In January 1999, we issued our first RFP and subsequently conducted multiple rounds of interviews, but had difficulty identifying even one vendor and decision support product with the Web-based reporting functionality we sought. One year later, we issued a second RFP. This time, we concluded the process in less than four months with our selection of W3Health Corp., a company that delivers analytic software solutions to healthcare payor and provider organizations through an application service provider (ASP) model and features a distributed reporting system.

We selected W3Health for several reasons. Their price was competitive, and they guaranteed us they could meet our implementation timeline. We had spent nearly a year on the first RFP, so we wanted to be operational as soon as possible. We also wanted a vendor that would incorporate our business rules into their product rather than the reverse.

Implementation began in mid2000 and was completed by the fall. During this time, W3Health processed 6 million claims and created a viable test product in just four weeks from claims, eligibility and provider data.

Easy Implementation

With the testing complete and the functionality claims proven, we moved into the customized implementation phase, in which the product was tailored to fit our requirements, needs and rules.

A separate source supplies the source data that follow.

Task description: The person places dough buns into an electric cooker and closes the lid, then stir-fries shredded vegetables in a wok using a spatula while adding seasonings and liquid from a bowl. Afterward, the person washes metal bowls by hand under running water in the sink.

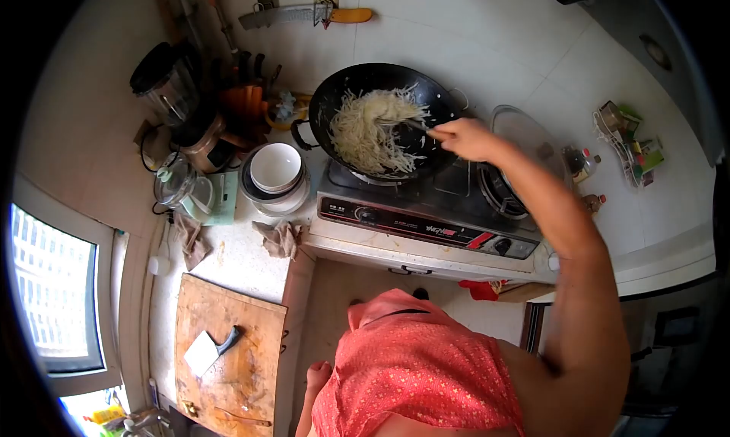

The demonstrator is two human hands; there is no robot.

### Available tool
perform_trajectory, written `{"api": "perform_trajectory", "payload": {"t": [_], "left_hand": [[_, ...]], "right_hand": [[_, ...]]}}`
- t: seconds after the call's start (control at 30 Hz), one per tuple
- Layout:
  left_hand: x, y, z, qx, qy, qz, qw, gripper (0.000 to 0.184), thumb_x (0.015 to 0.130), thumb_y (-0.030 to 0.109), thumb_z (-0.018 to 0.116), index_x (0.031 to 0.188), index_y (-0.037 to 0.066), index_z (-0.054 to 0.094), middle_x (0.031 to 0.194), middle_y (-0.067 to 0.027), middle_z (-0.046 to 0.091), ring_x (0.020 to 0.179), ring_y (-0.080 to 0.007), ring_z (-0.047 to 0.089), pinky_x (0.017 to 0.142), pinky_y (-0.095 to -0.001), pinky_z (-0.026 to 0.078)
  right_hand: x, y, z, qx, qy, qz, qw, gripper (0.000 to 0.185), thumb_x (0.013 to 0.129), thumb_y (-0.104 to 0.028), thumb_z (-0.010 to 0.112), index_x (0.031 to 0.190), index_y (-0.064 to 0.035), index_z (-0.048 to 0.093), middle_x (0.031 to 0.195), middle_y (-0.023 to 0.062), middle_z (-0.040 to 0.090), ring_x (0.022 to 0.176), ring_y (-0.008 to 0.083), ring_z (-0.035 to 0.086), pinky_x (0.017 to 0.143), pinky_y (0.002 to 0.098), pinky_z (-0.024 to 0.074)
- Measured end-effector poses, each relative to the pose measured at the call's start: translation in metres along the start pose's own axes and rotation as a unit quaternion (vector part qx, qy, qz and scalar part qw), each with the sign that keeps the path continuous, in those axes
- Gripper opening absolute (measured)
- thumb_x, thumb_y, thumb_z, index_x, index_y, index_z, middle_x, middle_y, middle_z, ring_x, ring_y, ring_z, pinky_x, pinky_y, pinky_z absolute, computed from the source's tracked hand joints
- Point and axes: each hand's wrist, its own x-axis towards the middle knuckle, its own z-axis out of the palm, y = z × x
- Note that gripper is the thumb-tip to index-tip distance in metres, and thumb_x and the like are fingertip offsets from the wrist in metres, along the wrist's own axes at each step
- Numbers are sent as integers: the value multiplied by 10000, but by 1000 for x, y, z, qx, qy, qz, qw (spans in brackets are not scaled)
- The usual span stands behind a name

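My right hand [468,139] is closed around the wooden handle of a spatula [420,125], reaching over the right side of a black wok [334,98]. The spatula's far end is among pale, thin shreds [372,129] that look like potato, heaped over the middle and left of the wok. The wok sits on the left burner of a black gas stove [433,197]. Down by my body, near the counter's edge, my left hand [318,375] is curled shut with nothing seen in it.
Stacked bowls [276,168] stand left of the stove, with a cloth [278,239] below them. A cleaver [209,351] lies on a wooden cutting board [255,311]. A blender [171,95] and glass kettle [182,187] stand at left. A glass lid [525,129] leans behind the right burner.
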Motion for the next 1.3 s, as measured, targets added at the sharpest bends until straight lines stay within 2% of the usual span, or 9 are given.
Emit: {"api": "perform_trajectory", "payload": {"t": [0.1,0.2,0.27,0.37,0.5,0.87,1.0,1.1,1.3], "left_hand": [[23,-47,2,-82,-21,-7,996,245,815,195,535,668,10,598,570,-5,549,538,-87,498,503,-293,415],[20,-49,-1,3,55,3,998,253,808,217,546,702,2,627,590,-17,581,565,-90,527,529,-299,439],[21,-56,-3,34,24,-32,999,254,803,232,555,745,3,648,614,-29,603,581,-92,540,542,-303,446],[23,-64,-3,29,14,-29,999,250,807,222,555,741,-2,643,603,-21,593,570,-95,534,532,-297,439],[31,-71,1,25,5,-23,999,249,815,212,553,731,-6,640,601,-18,589,562,-96,528,524,-291,432],[28,-77,2,-37,59,-35,997,220,810,181,558,757,-19,632,655,-33,612,598,-112,554,541,-294,447],[20,-56,-5,-9,20,-33,999,236,805,195,556,728,-15,630,624,-34,608,595,-105,548,542,-299,442],[26,-54,-5,22,25,-11,999,250,802,209,549,708,-11,621,588,-38,589,577,-95,529,533,-304,430],[26,-53,-2,29,10,-6,1000,253,807,206,535,697,-11,606,576,-43,570,557,-104,515,514,-316,418]], "right_hand": [[-12,-10,-23,83,-81,-44,992,382,808,-129,611,1184,-67,580,872,96,672,723,158,597,686,291,469],[-49,-47,-88,-89,-129,-143,977,423,846,-56,573,1262,-21,512,952,30,660,619,88,527,549,244,457],[-78,-82,-113,-73,-223,117,965,389,899,-120,517,1284,-63,504,864,54,650,536,77,510,472,236,440],[-67,-98,-92,-32,-279,105,954,378,935,-196,468,1301,-105,492,726,46,606,470,67,482,413,225,407],[-1,-52,4,82,-47,60,994,353,921,-376,506,1160,-130,589,625,25,542,440,98,457,429,266,412],[12,-13,1,147,77,103,981,326,920,-285,501,1185,-122,597,615,24,528,427,90,442,399,255,398],[-27,-49,-5,-5,-60,23,998,390,816,-164,618,1193,-74,574,1091,168,626,1004,260,615,858,304,455],[-49,-20,-62,-44,-116,-95,988,420,779,-119,631,1191,-53,574,1110,158,624,1018,240,614,874,314,463],[-51,-40,-94,-394,-47,84,914,334,738,-136,623,1061,-211,655,970,30,664,916,259,622,756,366,489]]}}
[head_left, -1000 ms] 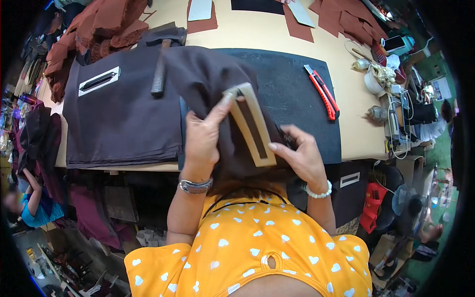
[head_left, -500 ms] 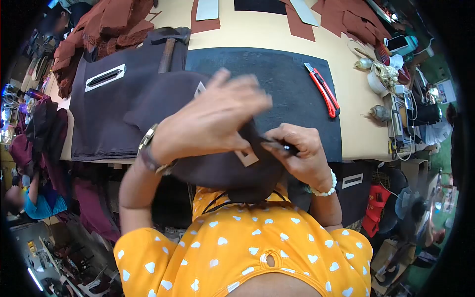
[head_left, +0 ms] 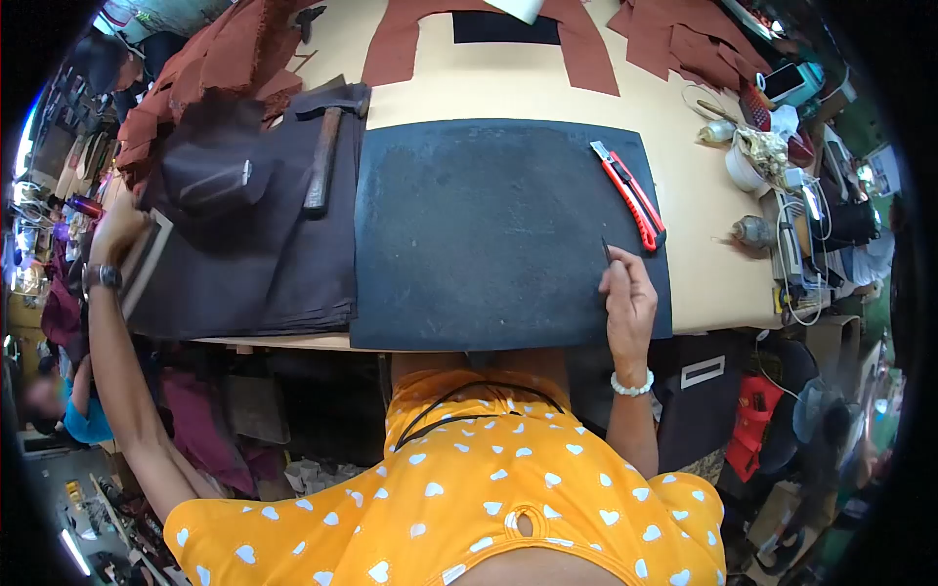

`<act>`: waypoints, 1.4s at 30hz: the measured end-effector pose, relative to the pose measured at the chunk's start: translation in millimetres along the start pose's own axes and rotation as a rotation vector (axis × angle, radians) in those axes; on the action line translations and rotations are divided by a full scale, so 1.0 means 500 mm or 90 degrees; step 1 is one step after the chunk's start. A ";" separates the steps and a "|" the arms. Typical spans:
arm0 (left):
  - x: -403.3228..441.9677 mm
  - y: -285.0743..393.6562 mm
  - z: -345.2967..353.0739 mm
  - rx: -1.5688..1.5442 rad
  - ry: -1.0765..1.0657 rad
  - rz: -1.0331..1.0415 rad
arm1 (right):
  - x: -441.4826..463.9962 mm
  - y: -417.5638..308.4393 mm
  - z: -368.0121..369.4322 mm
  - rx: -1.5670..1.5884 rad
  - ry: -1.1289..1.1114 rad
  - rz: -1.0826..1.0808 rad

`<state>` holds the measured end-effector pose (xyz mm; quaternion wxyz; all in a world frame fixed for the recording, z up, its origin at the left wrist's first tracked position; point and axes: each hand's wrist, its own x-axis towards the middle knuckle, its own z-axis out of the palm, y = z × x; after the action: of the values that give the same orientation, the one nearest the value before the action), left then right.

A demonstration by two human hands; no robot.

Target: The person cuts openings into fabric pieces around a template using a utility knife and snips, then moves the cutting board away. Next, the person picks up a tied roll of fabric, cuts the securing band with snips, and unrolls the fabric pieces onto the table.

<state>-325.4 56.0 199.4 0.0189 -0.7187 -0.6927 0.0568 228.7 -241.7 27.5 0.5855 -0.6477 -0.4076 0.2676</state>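
Note:
My left hand (head_left: pixel 119 227) is at the far left, closed on the edge of a dark fabric piece (head_left: pixel 210 166) that is partly lifted and curled over the dark fabric stack (head_left: pixel 313 264). A pale rectangular frame (head_left: pixel 151 262) shows on the cloth beside that hand. Above the right part of the black mat (head_left: pixel 479 234), my right hand (head_left: pixel 628 293) pinches a thin dark pointed tool (head_left: pixel 606 250). A hammer (head_left: pixel 323 161) rests on the stack. The red cutter (head_left: pixel 630 195) lies on the mat, just above my right hand.
Reddish-brown fabric pieces (head_left: pixel 210 59) lie at the back left, with more at the back right. Jars, cables and a phone (head_left: pixel 782 82) crowd the table's right side. A co-worker's blue sleeve (head_left: pixel 86 422) shows at the lower left.
My left hand has moved far left with the dark fabric, uncovering the mat. My right hand has let go of the fabric and moved slightly right, still holding the thin tool.

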 end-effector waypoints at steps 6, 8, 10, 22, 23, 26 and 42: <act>-0.122 0.337 0.130 -0.592 -0.189 -0.020 | 0.011 -0.008 0.025 0.127 0.026 0.067; -0.226 0.552 0.118 -0.897 -0.199 -0.013 | 0.008 -0.029 0.036 0.188 -0.030 0.124; -0.239 0.657 0.195 -1.037 -0.169 0.018 | -0.010 -0.073 0.061 0.214 -0.065 0.102; -0.351 0.802 0.221 -1.394 -0.124 0.112 | -0.038 -0.069 0.123 0.412 -0.105 0.210; -0.351 0.800 0.221 -1.387 -0.133 0.126 | -0.034 -0.074 0.119 0.412 -0.109 0.217; -0.351 0.800 0.213 -1.368 -0.148 0.179 | -0.028 -0.086 0.110 0.391 -0.109 0.215; -0.381 0.796 0.197 -1.343 -0.136 0.234 | -0.043 -0.096 0.105 0.421 -0.062 0.188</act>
<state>53.2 -154.9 70.1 -0.6799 -0.4570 -0.2715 -0.5051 163.9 -232.7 62.7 0.6979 -0.4620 -0.2287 0.4972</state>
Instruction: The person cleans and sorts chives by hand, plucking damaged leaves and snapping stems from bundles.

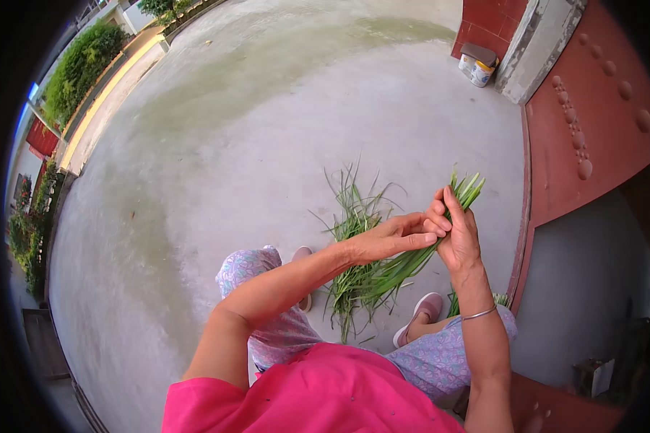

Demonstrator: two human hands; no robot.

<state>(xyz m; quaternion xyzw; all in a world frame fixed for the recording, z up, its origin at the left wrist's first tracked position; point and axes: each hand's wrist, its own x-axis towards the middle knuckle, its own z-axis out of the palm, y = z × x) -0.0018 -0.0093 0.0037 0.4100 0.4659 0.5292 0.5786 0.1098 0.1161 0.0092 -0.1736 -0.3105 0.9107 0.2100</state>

For our initial implementation, we created a task force of 10 members from both internal Health Connecticut users and external users (either managed care or utilization management from our member hospitals). The core user group received two full days of on-site training and then went into full user mode.

Next, Health Connecticut expanded the user group, training 30 people from the 22 member hospitals. We had a users group meeting that was well attended, but we have not measured the actual use they are making of the system independent from the reporting we have done.

In the wake of terrorist attacks last September, users are increasingly focusing on bioterrorism preparedness as a key issue. At our next users group we will attempt to poll the group and develop collective ideas for future studies.

Also, Health Connecticut is currently working on measuring antibiotic utilization for acute otitis media and will use that study as a springboard to examine resistant organisms and antibiotic usage across other disease states. It will be particularly interesting to review the spike in antibiotic usage following anthrax attacks. Since an elderly Connecticut woman died due to anthrax exposure, we are likely to see an increase in antibiotic prescriptions.

It will take about a year before we see that reflected in our claims data, allowing for runoff and completion factors. But the entire scope of that study hasn't been defined yet. Unfortunately, the anthrax attacks are going to have a negative effect on the work that had been done to try to reduce the demand by patients for antibiotics suffering from common colds.

Technology at Work

The W3Health DRS system uses online analytical processing (OLAP) technology to essentially predigest data into cubes or related data. Hierarchical categories, called dimensions, and healthcare measures in standard or custom form, are built into the system based on our business rules. Users designate the healthcare measures they want to report on and select the dimensions the report should contain. Detailed data is rolled up to summary levels and can be drilled down to fine detail, all with a few clicks of a mouse. Users need not know how to write queries or program code.